• **Prompt**
Reproduce the material that follows, please, but only from its first line to the line containing "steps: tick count", inclusive.

···

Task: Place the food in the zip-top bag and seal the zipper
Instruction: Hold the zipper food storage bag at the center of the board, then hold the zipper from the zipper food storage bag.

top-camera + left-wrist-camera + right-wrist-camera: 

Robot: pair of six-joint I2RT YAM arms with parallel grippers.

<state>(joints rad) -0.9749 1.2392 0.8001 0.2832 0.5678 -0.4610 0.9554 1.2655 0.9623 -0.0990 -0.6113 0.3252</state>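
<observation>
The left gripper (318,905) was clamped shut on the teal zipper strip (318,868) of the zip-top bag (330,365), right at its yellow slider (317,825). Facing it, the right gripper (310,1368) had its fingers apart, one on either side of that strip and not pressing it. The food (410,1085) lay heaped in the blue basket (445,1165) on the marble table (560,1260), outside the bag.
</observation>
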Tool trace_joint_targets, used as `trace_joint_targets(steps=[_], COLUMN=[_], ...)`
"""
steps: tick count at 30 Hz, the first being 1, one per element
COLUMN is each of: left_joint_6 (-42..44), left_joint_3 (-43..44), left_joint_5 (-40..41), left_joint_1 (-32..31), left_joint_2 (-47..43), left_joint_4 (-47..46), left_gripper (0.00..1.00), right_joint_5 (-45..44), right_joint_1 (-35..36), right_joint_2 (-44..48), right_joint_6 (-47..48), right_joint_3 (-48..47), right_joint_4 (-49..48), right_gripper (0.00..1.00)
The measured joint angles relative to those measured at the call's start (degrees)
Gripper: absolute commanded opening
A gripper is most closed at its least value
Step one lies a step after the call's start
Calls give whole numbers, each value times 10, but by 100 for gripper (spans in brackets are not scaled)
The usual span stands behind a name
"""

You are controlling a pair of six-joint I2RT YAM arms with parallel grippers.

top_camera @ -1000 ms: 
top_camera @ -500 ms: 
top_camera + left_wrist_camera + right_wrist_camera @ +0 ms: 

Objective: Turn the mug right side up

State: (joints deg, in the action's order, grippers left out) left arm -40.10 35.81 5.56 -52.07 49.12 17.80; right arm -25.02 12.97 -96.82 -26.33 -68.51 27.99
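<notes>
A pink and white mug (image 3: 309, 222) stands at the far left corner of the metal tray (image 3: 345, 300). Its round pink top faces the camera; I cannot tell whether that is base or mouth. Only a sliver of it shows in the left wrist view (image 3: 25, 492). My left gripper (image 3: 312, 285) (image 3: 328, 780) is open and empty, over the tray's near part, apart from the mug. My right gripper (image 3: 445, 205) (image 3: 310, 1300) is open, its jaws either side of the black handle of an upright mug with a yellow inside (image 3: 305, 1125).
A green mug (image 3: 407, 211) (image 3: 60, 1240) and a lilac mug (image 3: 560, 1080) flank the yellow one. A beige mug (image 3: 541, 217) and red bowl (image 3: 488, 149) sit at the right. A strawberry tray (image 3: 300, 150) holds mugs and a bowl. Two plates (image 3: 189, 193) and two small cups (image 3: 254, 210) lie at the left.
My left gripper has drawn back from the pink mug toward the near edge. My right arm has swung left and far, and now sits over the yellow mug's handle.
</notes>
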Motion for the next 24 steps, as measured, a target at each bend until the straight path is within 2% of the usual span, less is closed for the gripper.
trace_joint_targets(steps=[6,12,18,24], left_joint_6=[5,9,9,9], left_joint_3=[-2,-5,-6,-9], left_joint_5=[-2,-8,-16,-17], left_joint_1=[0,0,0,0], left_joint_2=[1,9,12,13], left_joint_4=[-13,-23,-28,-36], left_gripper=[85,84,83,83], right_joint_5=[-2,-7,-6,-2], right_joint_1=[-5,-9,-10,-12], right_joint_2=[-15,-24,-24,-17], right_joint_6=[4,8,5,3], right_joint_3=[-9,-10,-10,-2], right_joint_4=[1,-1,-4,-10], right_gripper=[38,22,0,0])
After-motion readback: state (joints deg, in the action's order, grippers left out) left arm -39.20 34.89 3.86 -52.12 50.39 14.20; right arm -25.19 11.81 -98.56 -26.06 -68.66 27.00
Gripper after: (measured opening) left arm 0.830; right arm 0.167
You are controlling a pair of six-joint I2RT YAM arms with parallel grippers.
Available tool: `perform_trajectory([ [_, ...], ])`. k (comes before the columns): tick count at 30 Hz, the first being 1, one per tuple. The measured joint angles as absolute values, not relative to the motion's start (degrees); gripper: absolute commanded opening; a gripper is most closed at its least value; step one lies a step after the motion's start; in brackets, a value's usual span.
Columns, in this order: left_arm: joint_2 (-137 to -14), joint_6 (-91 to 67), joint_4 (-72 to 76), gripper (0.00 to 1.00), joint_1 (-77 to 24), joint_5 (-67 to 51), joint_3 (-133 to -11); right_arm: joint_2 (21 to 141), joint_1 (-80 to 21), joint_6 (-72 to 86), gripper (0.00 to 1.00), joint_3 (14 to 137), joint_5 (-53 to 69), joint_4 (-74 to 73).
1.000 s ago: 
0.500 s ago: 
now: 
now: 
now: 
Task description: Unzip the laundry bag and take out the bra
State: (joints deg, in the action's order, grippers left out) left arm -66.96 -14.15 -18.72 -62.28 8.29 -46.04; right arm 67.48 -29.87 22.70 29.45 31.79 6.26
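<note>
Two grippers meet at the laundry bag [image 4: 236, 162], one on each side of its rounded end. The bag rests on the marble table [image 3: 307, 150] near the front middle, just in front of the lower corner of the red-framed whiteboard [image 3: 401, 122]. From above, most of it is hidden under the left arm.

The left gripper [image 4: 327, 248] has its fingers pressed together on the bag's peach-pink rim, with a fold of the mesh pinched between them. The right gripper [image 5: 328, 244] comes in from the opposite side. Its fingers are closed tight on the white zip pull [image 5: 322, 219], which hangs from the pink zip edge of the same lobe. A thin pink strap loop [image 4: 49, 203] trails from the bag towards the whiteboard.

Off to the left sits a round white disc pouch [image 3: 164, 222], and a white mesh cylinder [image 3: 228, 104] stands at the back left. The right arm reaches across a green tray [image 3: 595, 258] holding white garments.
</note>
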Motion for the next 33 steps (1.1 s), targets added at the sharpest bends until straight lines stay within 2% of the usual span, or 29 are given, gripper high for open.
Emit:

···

• **Answer below**
Task: Place the food in the zip-top bag and seal the zipper
Instruction: Hold the zipper food storage bag at the center of the board, then hold the zipper from the zipper food storage bag.

top-camera + left-wrist-camera + right-wrist-camera: 

Robot: pair of six-joint I2RT YAM arms with parallel grippers.

<state>(joints rad) -0.9749 1.2392 0.8001 0.2832 0.5678 -0.4610 0.9554 1.2655 0.9623 -0.0990 -0.6113 0.3252</state>
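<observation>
The left gripper (318,905) was clamped shut on the teal zipper strip (318,868) of the zip-top bag (330,365), right at its yellow slider (317,825). Facing it, the right gripper (310,1368) had its fingers apart, one on either side of that strip and not pressing it. The food (410,1085) lay heaped in the blue basket (445,1165) on the marble table (560,1260), outside the bag.
</observation>
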Tool trace_joint_targets, used as `trace_joint_targets(steps=[_], COLUMN=[_], ...)`
"""
steps: tick count at 30 Hz, the first being 1, one per element

There is nothing further to this exercise.